In truth, he probably did, but nobody could have wanted Caitlin to live more than Carl Sims in those moments. “She wasn’t going to make it, man. You did all you could.”

 

Carl sobs once, then wipes his nose on his sleeve. “You heard what that doctor said? Your daddy tried hard to save her. And Caitlin did all she could to save herself. She did shit even a combat soldier might not do.”

 

My throat constricts painfully, cutting off a single wracking sob.

 

“Your daddy’s awake now, they said. Down in the ER. He went into sugar shock. A few more minutes and he would have been dead.”

 

I grunt but say nothing.

 

“I didn’t tell them who he was, but that trauma doctor knows.

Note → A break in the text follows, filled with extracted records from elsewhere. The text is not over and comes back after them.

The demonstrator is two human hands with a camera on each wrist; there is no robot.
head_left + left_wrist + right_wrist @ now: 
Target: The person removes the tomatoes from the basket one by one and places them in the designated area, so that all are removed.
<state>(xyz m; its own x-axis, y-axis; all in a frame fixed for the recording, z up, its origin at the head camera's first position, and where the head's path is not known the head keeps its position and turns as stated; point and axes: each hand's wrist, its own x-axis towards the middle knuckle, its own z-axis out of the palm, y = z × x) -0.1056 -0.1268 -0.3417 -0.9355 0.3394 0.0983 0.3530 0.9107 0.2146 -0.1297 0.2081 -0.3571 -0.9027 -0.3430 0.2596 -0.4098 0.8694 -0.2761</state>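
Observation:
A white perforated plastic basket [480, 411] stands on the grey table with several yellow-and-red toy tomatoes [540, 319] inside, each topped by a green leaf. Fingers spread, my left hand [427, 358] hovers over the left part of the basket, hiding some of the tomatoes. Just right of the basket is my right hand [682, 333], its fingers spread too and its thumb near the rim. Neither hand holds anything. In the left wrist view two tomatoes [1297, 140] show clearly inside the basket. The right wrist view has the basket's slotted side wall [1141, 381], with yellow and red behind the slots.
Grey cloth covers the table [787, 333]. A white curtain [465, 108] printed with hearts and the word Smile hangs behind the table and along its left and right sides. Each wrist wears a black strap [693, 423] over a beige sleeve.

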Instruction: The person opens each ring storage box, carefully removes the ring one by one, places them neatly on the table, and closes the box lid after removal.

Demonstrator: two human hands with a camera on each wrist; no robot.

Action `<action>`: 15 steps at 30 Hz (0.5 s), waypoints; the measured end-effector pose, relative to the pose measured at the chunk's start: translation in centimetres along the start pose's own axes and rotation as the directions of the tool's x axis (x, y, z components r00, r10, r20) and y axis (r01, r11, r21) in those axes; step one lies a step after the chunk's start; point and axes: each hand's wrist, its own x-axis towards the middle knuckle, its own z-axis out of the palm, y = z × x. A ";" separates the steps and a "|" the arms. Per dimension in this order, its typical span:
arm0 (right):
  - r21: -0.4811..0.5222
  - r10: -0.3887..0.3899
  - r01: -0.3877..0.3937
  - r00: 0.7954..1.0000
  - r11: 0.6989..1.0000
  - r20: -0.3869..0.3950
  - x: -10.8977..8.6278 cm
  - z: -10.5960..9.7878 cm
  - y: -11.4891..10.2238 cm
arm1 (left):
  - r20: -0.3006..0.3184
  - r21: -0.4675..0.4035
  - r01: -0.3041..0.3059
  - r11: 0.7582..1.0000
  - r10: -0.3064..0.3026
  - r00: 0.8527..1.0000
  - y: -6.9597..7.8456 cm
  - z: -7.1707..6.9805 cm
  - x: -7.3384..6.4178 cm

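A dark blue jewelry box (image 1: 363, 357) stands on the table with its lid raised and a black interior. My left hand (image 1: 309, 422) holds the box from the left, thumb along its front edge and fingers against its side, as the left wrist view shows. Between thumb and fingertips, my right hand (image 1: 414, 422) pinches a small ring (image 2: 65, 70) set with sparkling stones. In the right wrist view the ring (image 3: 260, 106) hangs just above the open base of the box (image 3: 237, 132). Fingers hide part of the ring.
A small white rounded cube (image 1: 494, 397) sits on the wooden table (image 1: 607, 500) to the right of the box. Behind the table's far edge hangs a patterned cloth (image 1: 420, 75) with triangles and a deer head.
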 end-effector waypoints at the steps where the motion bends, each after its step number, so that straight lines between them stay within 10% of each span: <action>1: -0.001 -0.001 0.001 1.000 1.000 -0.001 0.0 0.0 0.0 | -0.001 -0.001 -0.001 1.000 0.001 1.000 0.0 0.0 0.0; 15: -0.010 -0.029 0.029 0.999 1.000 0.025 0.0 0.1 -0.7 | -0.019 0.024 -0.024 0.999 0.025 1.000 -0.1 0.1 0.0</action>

And I mean . . . he’s still a fugitive. You better think about how you want to handle that. State police could show up any time.”

 

“It doesn’t matter now.”

 

“Well . . . I just thought I should tell you. They’re getting kind of antsy out there. The hospital folks.”

 

“It doesn’t matter, Carl.”

 

The deputy makes a sad sound deep in his throat. “Look now, Sheriff Ellis ordered me and Danny back to Athens Point. We told him you didn’t have a ride back, but he said you weren’t our problem, that we had a job to do out in the swamp. But then I got a call from Agent Kaiser. Kaiser said we weren’t to leave this hospital without you on board, and he would take care of the sheriff. And I guess he did, ’cause the sheriff ain’t called back once.”

 

I nod but don’t take my eyes from Caitlin’s placid face.

 

“Penn,” Carl says, stepping closer to the table, then turning to look up at me. “I never got a chance to ask you. Why’d she go back out there, man? She didn’t say nothing to me about it, I swear. Did she tell you she was going back?”

 

“No.”

 

“Lord, I just can’t believe it. I feel for you, brother. I know that don’t mean nothing right now. You just tell me and Danny what you want us to do, and we’ll do it. I don’t care what it is.”